Sam Bankman-Fried, qui risque de passer une grande partie de sa vie d'adulte derrière les barreaux, a fait appel jeudi de sa condamnation à 25 ans de prison pour avoir volé 8 milliards de dollars aux clients de la bourse de crypto-monnaies FTX, aujourd'hui en faillite, qu'il avait fondée.

L'avocat de la défense, Marc Mukasey, avait annoncé le projet d'appel devant la deuxième cour d'appel du circuit américain, basée à Manhattan, lors de l'audience de détermination de la peine de M. Bankman-Fried, le 28 mars.

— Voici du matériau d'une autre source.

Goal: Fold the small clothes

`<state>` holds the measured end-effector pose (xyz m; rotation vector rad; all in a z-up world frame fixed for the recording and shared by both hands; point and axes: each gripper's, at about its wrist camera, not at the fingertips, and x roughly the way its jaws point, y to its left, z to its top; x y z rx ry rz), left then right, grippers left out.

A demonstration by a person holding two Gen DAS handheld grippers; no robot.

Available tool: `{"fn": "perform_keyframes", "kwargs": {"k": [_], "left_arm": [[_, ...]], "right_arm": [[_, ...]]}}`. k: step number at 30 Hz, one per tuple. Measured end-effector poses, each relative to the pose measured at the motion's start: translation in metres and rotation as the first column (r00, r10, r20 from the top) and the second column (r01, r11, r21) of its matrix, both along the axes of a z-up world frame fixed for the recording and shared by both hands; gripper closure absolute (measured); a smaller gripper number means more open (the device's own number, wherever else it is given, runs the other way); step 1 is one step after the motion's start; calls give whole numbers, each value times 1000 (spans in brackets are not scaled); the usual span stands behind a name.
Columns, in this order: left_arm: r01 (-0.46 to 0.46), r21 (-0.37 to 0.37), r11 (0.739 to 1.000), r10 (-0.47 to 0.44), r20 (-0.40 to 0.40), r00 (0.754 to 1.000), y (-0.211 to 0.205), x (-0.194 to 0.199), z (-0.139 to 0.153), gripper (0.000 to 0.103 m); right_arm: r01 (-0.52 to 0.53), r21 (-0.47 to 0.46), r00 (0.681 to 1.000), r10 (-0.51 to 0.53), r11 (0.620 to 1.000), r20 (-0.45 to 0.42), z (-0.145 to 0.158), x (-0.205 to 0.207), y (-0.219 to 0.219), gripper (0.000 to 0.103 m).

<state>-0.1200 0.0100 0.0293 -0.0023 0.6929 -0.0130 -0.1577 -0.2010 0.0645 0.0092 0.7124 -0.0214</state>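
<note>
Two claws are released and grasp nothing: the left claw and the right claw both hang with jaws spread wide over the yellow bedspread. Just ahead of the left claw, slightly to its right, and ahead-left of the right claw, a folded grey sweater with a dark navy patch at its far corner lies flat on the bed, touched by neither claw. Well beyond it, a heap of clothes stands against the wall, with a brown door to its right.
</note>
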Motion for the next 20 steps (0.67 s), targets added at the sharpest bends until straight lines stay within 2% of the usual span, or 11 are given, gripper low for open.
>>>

L'ancien milliardaire de 32 ans, génie de la cryptographie, a été reconnu coupable en novembre de sept chefs d'accusation de fraude et de complot dans ce que les procureurs fédéraux ont appelé l'une des plus grandes fraudes financières de l'histoire des États-Unis.

L'appel de Bankman-Fried pourrait prendre des années. Ses avocats doivent en effet persuader la Cour d'appel du deuxième circuit - et éventuellement la Cour suprême des États-Unis - que le juge de district Lewis Kaplan a commis des erreurs significatives qui ont privé Bankman-Fried de ses droits légaux et rendu le procès inéquitable.

La peine imposée par Kaplan était plus courte que la peine de 40 à 50 ans recommandée par les procureurs, mais plus longue que la peine de 5 ans et demi ou moins suggérée par Mukasey.

La condamnation de M. Bankman-Fried a mis un point d'exclamation à sa chute : l'entrepreneur dont l'ascension fulgurante a suscité l'adulation, la vénération et la jalousie de certains milieux est devenu le plus grand trophée des procureurs américains dans leur répression des excès sur les marchés des crypto-monnaies.

Ce diplômé du Massachusetts Institute of Technology a profité de l'explosion de la valeur du bitcoin et d'autres actifs numériques pour atteindre une valeur nette de 26 milliards de dollars avant d'avoir 30 ans, selon le magazine Forbes.

M. Bankman-Fried est également devenu un important donateur politique et un défenseur de l'altruisme efficace, un mouvement qui encourage les jeunes gens talentueux à se concentrer sur le fait de gagner de l'argent et de le donner à des causes louables.

Sa fortune s'est évaporée lorsque la société FTX, basée aux Bahamas, a déclaré faillite en novembre 2022 à la suite d'une vague de retraits effectués par des clients paniqués par des informations selon lesquelles M. Bankman-Fried aurait mélangé leurs actifs avec ceux d'Alameda Research, un fonds spéculatif axé sur les cryptomonnaies qu'il contrôlait également.

Trois anciens proches collaborateurs ont témoigné à charge contre Bankman-Fried, affirmant qu'il leur avait ordonné d'utiliser les fonds de FTX pour payer les dettes d'Alameda, faire des dons politiques et acheter des biens immobiliers de luxe aux Bahamas. Ils ont plaidé coupable de fraude et attendent d'être condamnés.

M. Bankman-Fried a témoigné pour sa propre défense, reconnaissant avoir commis des erreurs dans la gestion des risques, mais niant avoir volé de l'argent.

"J'ai pris une série de mauvaises décisions", a déclaré M. Bankman-Fried lors de son audience de détermination de la peine. "Ce n'était pas des décisions égoïstes. Ce n'étaient pas des décisions désintéressées. C'étaient de mauvaises décisions.

Les avocats de M. Bankman-Fried se sont plaints que les procureurs aient collaboré trop étroitement avec les responsables de la faillite de FTX et leur aient demandé de ne leur communiquer que les informations susceptibles de les aider dans leur travail.

Lors de l'audience de détermination de la peine, Mukasey a dit à Kaplan que le juge devait ignorer l'affirmation de l'accusation selon laquelle les clients de FTX avaient perdu 8 milliards de dollars parce que, a-t-il dit, les clients seraient probablement remboursés un jour ou l'autre. M. Kaplan a qualifié cette affirmation de spéculative et a déclaré que M. Bankman-Fried avait menti en déclarant qu'il n'avait su que peu de temps avant l'effondrement de FTX qu'Alameda avait dépensé d'importantes sommes d'argent de ses clients.

"Il comparait le coût de se faire prendre, actualisé en fonction de la probabilité ou de l'improbabilité, au gain de s'en tirer sans se faire prendre, compte tenu des probabilités. C'était le jeu", a déclaré M. Kaplan à propos de M. Bankman-Fried (reportage de Luc Cohen à New York ; rédaction de Will Dunham).